Zur lokalen antientzündlichen Therapie eignen sich topische Glukokortikoide oder Calcineurininhibitoren. An Arealen dünner Haut (Gesicht, Genital) werden Calcineurininhibitoren bevorzugt eingesetzt, da sie kein Hautatrophierisiko aufweisen. In schubfreien Intervallen kann eine proaktive Anwendung lokaler Glukokortikoide oder Calcineurininhibitoren (z.B. 1x/Woche) sinnvoll sein, um den Befund zu stabilisieren und erneuten Schüben vorzubeugen.

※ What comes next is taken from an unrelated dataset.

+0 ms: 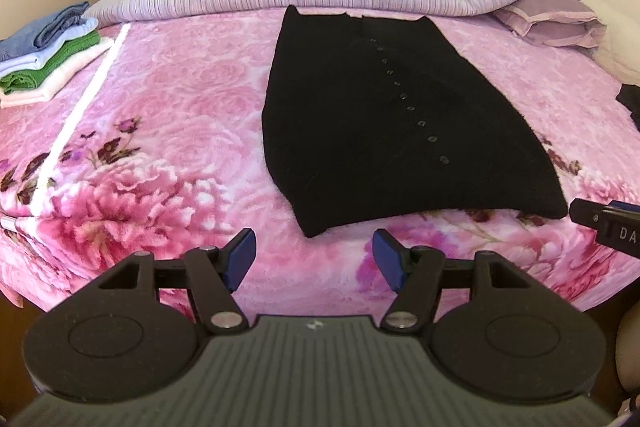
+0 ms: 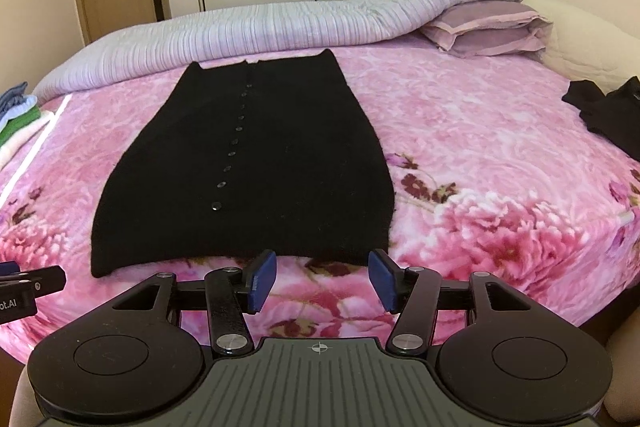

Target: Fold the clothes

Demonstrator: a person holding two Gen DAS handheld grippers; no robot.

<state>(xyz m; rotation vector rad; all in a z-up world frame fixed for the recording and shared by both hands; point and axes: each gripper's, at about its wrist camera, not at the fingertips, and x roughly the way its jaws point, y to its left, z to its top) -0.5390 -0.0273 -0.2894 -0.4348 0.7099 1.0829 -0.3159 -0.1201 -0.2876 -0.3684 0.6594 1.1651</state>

Ein weiterer Behandlungsansatz ist die Eradikation von Staphylococcus aureus durch Balneotherapie mit Chlorbleiche (Natriumhypochlorit-Lösung) und Mupirocin. Durch die desinfizierende Wirkung der Chlorbleiche werden Staphylokokken, welche die Neurodermitis-Läsionen besiedeln, abgetötet und die Symptome vermindert.[1]

Moderate bis schwere Formen der atopischen Dermatits bei Erwachsenen werden mit systemischen Immunsuppressiva behandelt. Unter den konventionellen Immunsuppresiva sind in Deutschland aktuell (2023) systemische Glukokortikoide und Ciclosporin zugelassen. Systemische Glukokortikoide sollten jedoch nur für eine Kurzzeittherapie bei akuten Schüben bis maximal 3 Wochen eingesetzt werden. Ciclosporin kann als Intervalltherapie zur Krankheitskontrolle erwogen werden. Ebenso kommen Biologika (Dupilumab, Tralokinumab) oder JAK-Inhibitoren (z.B. Abrocitinib, Baricitinib, Upadacitinib) als Intervall - oder Langzeittherapie zur Anwendung.

Zusätzlich zur antientzündlichen Therapie kann man eine Juckreizbehandlung mit Polidocanol oder UV-Therapie (Schmalband-UVB und UVA1) in Betracht ziehen.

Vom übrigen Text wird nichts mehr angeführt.